• **EXERCISE OBJECTIVE**
Give the lines below again exactly, starting with the line that holds "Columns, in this" and going on through the line that holds "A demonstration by".

• **COLLECTED DATA**

╭──

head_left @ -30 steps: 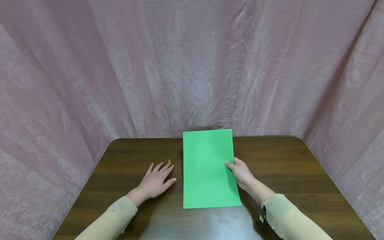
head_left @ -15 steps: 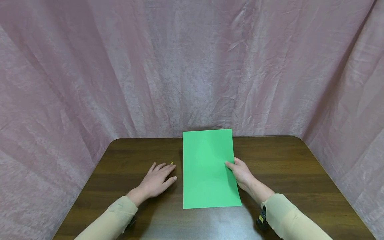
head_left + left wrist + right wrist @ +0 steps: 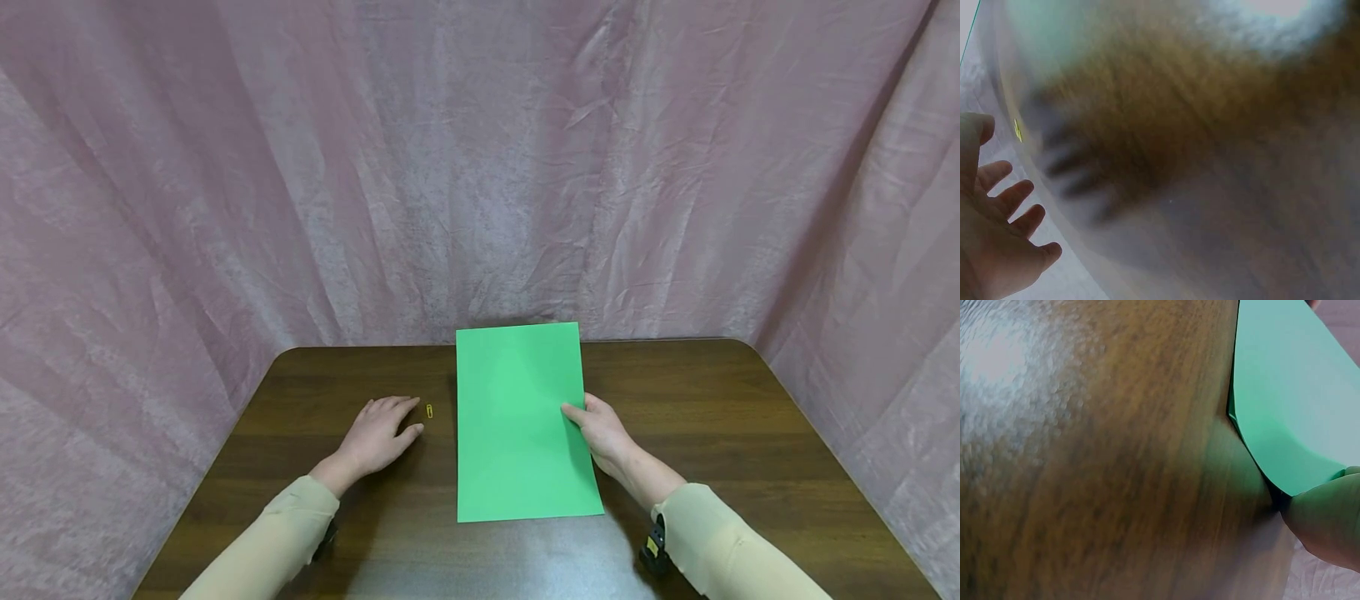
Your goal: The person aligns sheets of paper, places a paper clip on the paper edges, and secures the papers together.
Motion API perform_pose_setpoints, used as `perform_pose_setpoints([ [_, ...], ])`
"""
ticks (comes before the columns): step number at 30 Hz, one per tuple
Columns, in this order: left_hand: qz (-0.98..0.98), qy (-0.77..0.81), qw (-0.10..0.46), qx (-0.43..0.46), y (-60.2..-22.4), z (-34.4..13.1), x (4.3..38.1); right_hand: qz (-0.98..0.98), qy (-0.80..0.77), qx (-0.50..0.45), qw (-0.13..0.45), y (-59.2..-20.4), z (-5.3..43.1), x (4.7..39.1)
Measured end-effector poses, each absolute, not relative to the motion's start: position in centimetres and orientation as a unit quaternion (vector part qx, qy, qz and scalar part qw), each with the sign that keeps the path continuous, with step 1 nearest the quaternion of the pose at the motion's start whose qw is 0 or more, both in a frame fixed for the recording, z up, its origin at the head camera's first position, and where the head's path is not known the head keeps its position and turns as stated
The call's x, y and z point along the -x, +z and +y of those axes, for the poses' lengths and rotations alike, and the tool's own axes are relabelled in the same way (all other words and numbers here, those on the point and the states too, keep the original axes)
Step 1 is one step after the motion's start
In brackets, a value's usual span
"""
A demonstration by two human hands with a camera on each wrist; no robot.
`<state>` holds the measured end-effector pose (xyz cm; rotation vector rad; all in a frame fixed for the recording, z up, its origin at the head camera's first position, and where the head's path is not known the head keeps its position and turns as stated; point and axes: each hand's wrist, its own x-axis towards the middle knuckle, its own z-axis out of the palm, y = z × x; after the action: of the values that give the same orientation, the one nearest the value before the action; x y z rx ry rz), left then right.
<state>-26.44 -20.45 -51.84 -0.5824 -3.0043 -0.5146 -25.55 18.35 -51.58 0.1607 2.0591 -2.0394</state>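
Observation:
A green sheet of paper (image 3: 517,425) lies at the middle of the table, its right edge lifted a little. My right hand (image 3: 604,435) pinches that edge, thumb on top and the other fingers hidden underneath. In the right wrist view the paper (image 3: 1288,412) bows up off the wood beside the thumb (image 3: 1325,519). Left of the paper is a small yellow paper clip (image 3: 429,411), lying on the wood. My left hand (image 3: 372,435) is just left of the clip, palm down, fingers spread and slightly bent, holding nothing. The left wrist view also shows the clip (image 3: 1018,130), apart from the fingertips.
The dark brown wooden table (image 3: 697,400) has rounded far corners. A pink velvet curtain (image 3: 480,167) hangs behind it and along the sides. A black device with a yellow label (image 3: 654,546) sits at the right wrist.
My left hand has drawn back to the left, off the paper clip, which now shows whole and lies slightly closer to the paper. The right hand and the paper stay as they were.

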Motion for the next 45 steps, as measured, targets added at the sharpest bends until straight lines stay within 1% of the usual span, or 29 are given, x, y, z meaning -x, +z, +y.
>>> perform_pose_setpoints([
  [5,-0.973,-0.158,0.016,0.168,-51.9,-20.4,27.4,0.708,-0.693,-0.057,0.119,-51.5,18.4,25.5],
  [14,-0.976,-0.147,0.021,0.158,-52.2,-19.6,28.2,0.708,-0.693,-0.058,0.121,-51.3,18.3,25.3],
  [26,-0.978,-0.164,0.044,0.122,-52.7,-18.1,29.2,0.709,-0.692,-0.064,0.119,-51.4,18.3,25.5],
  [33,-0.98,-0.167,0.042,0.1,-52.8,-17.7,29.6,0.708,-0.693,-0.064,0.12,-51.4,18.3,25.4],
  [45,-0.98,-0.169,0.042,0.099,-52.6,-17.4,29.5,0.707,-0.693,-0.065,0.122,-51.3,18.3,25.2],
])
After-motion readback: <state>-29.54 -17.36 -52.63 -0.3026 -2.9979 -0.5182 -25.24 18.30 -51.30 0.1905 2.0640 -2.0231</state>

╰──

• **RESPONSE AREA**
Columns, in this order: left_hand: qz (-0.98..0.98), qy (-0.77..0.81), qw (-0.10..0.46), qx (-0.43..0.46), y (-60.2..-22.4), z (-34.4..13.1), x (4.3..38.1); right_hand: qz (-0.98..0.98), qy (-0.80..0.77), qx (-0.50..0.45), qw (-0.13..0.45), y (-59.2..-20.4), z (-5.3..43.1), x (4.7..39.1)
Measured end-effector poses, each absolute, not relative to the motion's start: position in centimetres and orientation as a unit quaternion (vector part qx, qy, qz and scalar part qw), each with the sign that keeps the path continuous, with step 1 nearest the quaternion of the pose at the motion's start whose qw is 0 or more, both in a frame fixed for the recording, z up, its origin at the head camera's first position, and where the head's path is not known the head keeps its position and turns as stated
The call's x, y and z point along the -x, +z and +y of those axes, for the poses' lengths and rotations alike, and the tool's own axes are relabelled in the same way (all other words and numbers here, those on the point and the states too, keep the original axes)
Step 1 is one step after the motion's start
In brackets, a value's usual span
"""
A demonstration by two human hands with a camera on each wrist; no robot.

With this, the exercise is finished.